Mike Alston

No. 44, 40
- Position: Linebacker

Personal information
- Born: August 28, 1985 (age 40) Columbus, Ohio, U.S.
- Listed height: 6 ft 3 in (1.91 m)
- Listed weight: 250 lb (113 kg)

Career information
- High school: Beechcroft (Columbus)
- College: Toledo
- NFL draft: 2007: undrafted

Career history
- Cleveland Browns (2007)*; Mahoning Valley Thunder (2009); Chicago Rush (2010); Spokane Shock (2011–2012); Utah Blaze (2013); New Orleans VooDoo (2014); Cleveland Gladiators (2015);
- * Offseason or practice squad member only

Awards and highlights
- ArenaBowl champion (2010);

Career AFL statistics
- Tackles: 116.5
- Sacks: 26.5
- Forced fumbles: 7
- Fumble recoveries: 6
- Interceptions: 1
- Stats at ArenaFan.com

= Mike Alston =

American football player (born 1985)

Mike Alston (born August 28, 1985) is an American former football linebacker/defensive lineman.

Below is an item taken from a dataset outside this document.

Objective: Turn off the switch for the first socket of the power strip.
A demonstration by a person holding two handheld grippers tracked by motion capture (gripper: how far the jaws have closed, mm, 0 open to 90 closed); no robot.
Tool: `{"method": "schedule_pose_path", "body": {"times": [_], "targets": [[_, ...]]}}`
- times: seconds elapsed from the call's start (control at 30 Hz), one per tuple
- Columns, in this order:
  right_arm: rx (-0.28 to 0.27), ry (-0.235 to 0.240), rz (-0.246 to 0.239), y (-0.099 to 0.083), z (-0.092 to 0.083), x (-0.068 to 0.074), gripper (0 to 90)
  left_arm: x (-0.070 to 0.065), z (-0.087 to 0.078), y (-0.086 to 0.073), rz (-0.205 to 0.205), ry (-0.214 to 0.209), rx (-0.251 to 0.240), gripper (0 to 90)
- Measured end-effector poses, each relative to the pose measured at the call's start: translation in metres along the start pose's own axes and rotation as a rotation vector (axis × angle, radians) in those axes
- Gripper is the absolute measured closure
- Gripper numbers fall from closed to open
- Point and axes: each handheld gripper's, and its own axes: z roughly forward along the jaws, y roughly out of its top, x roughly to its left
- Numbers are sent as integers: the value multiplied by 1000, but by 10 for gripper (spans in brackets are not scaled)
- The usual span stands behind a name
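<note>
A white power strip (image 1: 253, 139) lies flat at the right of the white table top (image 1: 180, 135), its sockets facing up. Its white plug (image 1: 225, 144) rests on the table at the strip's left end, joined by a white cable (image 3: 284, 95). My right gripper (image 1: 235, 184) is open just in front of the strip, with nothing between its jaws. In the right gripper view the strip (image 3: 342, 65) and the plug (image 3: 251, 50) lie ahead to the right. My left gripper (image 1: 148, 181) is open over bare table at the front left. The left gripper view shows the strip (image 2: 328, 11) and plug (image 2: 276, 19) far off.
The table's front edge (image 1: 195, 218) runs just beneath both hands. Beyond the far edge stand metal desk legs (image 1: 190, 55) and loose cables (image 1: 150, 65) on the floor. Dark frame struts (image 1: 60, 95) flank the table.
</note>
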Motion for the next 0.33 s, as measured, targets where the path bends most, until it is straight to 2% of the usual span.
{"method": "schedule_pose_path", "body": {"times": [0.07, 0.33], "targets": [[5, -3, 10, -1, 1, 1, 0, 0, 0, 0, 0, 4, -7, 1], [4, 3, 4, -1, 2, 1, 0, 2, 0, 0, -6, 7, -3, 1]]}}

Alston was signed by the Cleveland Browns of the National Football League (NFL) as an undrafted free agent in 2007. Alston completed his college career at Toledo.

He played indoor football for the Chicago Rush in 2010, the Spokane Shock in 2011 and 2012, and the Utah Blaze in 2013. In 2014, he played for the New Orleans VooDoo, where he set the franchise record for sacks in a season.

On March 5, 2015, Alston was assigned to the Cleveland Gladiators.